** Opening Recorded data block **

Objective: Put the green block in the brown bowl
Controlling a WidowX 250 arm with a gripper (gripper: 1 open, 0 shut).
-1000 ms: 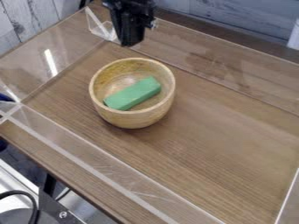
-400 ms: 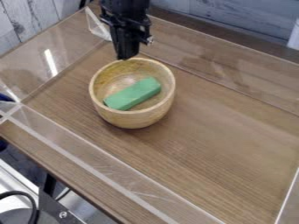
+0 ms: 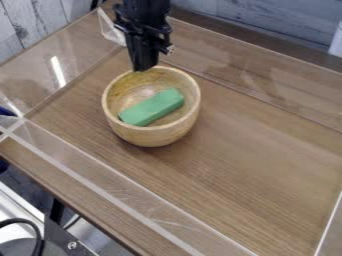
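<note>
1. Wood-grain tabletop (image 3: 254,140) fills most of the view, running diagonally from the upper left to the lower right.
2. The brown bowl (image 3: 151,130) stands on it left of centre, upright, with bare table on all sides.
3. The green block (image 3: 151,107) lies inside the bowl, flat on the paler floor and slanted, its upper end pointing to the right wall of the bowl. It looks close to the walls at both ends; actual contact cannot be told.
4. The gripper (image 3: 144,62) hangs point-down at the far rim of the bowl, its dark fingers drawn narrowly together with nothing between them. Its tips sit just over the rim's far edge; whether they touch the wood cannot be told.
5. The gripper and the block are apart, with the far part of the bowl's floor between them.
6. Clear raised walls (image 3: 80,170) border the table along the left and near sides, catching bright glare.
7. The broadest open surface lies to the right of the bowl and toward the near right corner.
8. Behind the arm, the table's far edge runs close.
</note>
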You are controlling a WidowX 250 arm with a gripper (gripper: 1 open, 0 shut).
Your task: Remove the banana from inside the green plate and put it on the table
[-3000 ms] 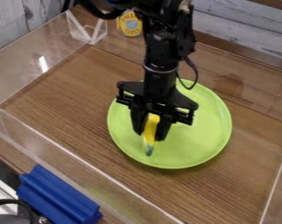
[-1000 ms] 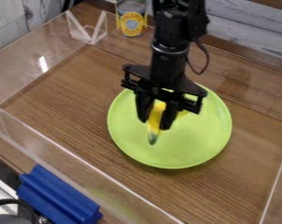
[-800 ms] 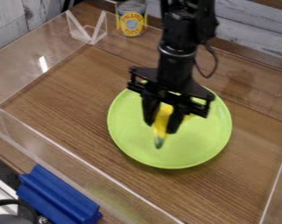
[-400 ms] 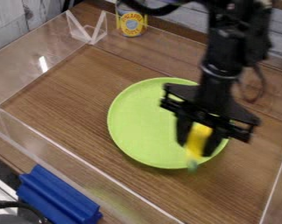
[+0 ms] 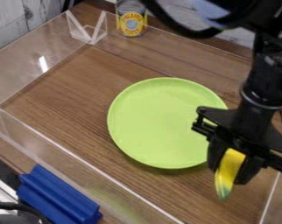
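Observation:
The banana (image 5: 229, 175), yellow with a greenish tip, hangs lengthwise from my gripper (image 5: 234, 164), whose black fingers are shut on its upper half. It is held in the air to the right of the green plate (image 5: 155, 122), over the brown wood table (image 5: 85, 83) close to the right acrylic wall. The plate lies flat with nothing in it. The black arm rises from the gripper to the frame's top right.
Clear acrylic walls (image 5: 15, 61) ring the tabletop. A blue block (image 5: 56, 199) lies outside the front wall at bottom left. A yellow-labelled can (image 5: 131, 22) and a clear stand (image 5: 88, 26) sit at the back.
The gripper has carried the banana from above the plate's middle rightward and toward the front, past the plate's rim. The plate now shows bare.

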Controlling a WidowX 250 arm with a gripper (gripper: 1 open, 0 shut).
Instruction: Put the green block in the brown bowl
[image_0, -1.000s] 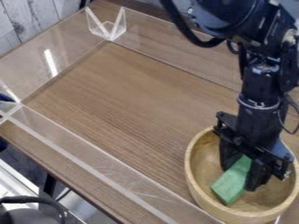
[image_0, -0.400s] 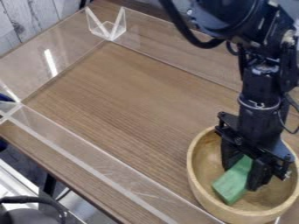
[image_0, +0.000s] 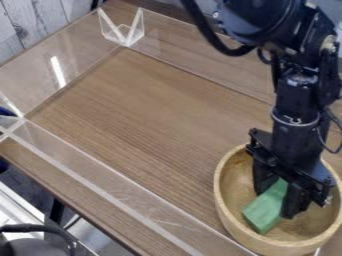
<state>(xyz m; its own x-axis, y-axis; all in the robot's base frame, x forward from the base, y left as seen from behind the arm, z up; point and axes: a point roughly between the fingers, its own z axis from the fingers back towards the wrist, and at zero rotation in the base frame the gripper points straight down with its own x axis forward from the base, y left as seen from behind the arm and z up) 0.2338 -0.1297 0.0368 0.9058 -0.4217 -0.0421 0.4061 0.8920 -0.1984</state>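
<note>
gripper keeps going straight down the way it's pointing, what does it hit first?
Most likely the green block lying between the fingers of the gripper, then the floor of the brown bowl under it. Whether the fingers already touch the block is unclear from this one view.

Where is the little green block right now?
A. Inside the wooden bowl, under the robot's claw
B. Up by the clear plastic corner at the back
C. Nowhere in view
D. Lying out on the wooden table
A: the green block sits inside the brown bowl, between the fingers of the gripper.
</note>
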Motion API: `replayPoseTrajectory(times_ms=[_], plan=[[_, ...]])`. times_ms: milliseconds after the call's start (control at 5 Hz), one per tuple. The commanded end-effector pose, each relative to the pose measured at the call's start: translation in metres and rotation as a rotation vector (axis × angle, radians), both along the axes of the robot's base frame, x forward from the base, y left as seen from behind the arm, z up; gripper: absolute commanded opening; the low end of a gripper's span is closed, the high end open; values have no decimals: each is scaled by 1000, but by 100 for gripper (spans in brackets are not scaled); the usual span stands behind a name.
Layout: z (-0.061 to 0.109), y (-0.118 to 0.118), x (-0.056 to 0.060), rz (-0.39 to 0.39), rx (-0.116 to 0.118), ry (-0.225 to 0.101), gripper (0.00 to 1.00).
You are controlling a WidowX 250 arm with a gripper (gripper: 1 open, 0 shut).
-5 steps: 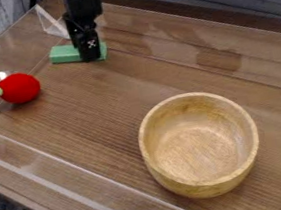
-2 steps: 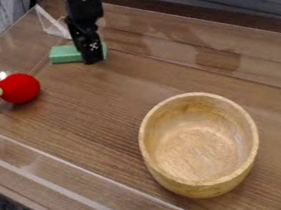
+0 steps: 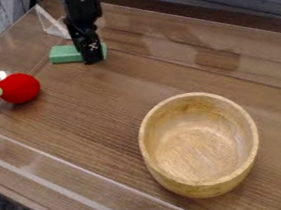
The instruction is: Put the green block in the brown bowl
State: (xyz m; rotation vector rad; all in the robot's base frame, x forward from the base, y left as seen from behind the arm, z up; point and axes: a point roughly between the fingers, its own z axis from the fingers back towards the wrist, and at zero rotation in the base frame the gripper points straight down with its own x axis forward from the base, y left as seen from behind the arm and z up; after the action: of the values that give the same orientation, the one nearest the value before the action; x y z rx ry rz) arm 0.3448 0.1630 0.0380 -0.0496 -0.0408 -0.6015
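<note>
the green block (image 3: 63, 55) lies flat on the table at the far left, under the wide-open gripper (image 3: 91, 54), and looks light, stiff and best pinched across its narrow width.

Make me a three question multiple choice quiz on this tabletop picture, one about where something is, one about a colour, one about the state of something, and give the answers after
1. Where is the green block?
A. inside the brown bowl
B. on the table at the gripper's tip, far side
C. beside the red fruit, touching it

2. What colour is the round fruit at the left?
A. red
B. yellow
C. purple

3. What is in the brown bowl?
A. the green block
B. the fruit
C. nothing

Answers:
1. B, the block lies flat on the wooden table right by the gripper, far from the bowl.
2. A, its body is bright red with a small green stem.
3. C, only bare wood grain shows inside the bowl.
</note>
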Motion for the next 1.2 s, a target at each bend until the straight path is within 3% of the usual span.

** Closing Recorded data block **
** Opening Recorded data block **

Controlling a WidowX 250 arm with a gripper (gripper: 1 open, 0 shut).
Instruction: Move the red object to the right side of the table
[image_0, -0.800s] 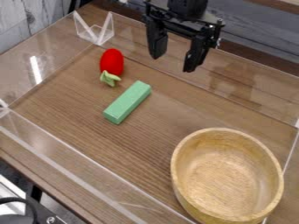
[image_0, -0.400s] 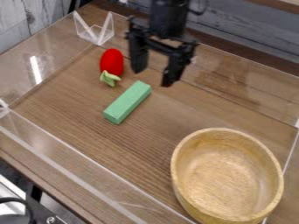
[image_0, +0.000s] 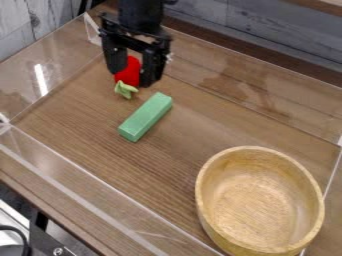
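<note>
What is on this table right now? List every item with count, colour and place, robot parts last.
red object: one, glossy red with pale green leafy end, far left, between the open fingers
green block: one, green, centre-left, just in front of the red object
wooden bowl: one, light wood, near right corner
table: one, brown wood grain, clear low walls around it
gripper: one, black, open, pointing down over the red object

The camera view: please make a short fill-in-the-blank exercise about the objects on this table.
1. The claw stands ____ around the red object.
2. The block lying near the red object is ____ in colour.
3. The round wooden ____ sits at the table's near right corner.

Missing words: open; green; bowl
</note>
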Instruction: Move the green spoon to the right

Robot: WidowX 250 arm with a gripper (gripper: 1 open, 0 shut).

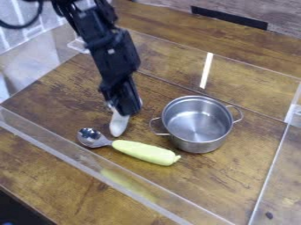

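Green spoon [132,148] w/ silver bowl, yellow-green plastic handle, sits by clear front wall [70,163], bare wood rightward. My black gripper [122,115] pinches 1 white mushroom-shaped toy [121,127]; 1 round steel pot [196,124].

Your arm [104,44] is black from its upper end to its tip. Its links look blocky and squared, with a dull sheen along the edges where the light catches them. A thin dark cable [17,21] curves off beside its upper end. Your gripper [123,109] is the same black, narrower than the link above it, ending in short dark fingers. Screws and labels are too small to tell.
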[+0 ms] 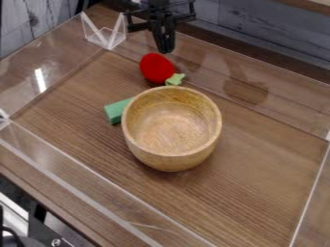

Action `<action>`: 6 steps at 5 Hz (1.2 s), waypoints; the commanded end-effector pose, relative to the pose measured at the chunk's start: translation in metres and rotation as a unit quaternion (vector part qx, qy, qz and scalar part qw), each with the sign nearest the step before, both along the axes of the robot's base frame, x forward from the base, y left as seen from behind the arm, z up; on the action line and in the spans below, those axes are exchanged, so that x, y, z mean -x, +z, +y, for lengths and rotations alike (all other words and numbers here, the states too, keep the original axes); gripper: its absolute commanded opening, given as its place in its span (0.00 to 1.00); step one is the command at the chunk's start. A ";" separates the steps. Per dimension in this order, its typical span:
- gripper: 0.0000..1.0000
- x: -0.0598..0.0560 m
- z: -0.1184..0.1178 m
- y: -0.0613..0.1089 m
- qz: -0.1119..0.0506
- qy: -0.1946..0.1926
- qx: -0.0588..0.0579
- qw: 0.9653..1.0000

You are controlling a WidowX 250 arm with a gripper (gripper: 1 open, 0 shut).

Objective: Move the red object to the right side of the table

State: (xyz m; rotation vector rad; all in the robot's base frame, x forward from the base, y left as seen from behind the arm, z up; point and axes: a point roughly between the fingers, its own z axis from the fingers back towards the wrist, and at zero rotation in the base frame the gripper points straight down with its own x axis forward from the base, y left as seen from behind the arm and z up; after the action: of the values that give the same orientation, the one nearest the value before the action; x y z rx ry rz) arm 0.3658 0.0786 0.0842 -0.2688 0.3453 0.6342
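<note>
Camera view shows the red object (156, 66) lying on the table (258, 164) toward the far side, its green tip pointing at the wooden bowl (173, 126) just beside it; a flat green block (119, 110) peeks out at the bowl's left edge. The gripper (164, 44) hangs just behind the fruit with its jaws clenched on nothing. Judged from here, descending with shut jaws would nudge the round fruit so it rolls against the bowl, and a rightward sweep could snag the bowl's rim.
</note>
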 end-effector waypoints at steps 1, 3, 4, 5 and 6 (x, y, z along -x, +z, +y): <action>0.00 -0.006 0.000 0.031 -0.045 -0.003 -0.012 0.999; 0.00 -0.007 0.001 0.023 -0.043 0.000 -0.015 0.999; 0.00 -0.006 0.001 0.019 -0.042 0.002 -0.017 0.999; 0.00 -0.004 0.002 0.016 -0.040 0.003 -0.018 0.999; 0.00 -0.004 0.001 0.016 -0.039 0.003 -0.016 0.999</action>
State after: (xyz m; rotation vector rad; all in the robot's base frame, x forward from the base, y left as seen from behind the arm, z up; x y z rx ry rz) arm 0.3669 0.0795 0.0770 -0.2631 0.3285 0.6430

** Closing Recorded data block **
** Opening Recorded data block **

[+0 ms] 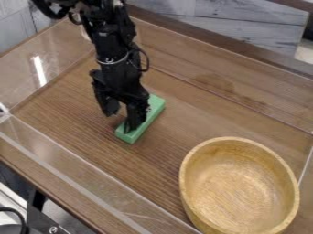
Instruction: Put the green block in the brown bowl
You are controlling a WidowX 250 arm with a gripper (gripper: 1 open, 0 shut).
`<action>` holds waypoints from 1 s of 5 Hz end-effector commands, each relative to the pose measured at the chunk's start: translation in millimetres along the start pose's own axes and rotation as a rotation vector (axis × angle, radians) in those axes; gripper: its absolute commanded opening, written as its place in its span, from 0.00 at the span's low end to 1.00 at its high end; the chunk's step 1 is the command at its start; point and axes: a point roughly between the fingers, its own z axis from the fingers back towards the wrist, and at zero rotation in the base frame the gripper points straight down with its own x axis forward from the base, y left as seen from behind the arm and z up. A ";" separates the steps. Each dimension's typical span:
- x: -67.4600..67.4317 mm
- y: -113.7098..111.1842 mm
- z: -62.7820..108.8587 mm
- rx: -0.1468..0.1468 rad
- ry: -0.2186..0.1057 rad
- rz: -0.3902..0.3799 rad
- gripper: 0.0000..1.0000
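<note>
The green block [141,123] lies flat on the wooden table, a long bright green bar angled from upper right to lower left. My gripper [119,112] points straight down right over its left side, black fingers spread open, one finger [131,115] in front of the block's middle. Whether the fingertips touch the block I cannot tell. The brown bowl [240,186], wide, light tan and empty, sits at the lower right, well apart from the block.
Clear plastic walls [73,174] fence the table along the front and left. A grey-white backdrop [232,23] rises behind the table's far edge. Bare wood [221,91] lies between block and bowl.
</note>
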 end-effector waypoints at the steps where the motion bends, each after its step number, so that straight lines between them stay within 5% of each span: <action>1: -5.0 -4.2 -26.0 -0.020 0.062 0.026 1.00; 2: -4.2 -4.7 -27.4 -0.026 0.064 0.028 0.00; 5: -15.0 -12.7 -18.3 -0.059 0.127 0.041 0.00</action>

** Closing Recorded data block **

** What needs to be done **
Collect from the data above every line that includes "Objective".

** Solution **
Objective: Put the green block in the brown bowl
Objective: Move the red object to the right side of the table

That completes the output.